Assignment: Nothing but an exact repeat of the data, with pictures removed, belongs in the answer.
*-*-*
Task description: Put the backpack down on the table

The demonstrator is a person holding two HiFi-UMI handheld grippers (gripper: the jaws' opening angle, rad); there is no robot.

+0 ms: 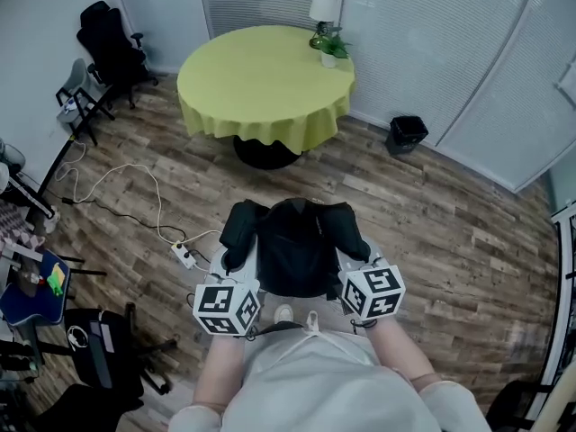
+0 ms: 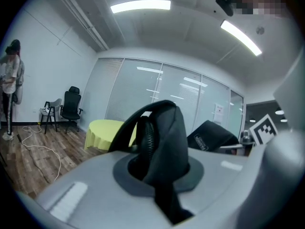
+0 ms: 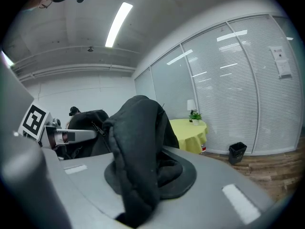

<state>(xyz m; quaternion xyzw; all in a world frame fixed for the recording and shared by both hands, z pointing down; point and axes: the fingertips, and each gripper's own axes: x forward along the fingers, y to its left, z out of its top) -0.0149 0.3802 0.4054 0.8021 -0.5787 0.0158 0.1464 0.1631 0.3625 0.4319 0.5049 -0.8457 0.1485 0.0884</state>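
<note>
A black backpack (image 1: 295,241) hangs in front of me between the two grippers, above the wood floor. My left gripper (image 1: 236,282) is shut on its left shoulder strap (image 2: 164,147), which bulges up between the jaws. My right gripper (image 1: 355,277) is shut on the right strap (image 3: 138,147) in the same way. The round table (image 1: 265,84) with a yellow-green cloth stands ahead at some distance; it also shows as the yellow table (image 2: 106,132) in the left gripper view and the yellow table (image 3: 190,132) in the right gripper view.
A small lamp (image 1: 322,7) and a potted plant (image 1: 333,50) stand at the table's far right edge. A white power strip (image 1: 184,256) and cable lie on the floor at left. Black chairs (image 1: 112,48) stand back left, a black bin (image 1: 407,133) at right. A person (image 2: 9,87) stands at far left.
</note>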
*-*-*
Answer area:
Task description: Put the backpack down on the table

The demonstrator is a person holding two HiFi-UMI handheld grippers (gripper: the jaws' opening angle, rad); there is no robot.

+0 ms: 
+0 ms: 
+0 ms: 

<state>(xyz m; quaternion xyzw; all in a world frame fixed for the recording and shared by both hands, z pointing down; point and axes: the fingertips, and each gripper's own axes: x forward along the fingers, y to its left, z out of its top) -0.0149 0.3802 0.4054 0.8021 -0.5787 0.0158 0.1464 0.1631 0.3625 0.4319 0.5049 -0.8457 0.1485 0.0884</state>
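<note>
A black backpack (image 1: 295,241) hangs in front of me between the two grippers, above the wood floor. My left gripper (image 1: 236,282) is shut on its left shoulder strap (image 2: 164,147), which bulges up between the jaws. My right gripper (image 1: 355,277) is shut on the right strap (image 3: 138,147) in the same way. The round table (image 1: 265,84) with a yellow-green cloth stands ahead at some distance; it also shows as the yellow table (image 2: 106,132) in the left gripper view and the yellow table (image 3: 190,132) in the right gripper view.
A small lamp (image 1: 322,7) and a potted plant (image 1: 333,50) stand at the table's far right edge. A white power strip (image 1: 184,256) and cable lie on the floor at left. Black chairs (image 1: 112,48) stand back left, a black bin (image 1: 407,133) at right. A person (image 2: 9,87) stands at far left.
</note>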

This exercise requires no additional answer.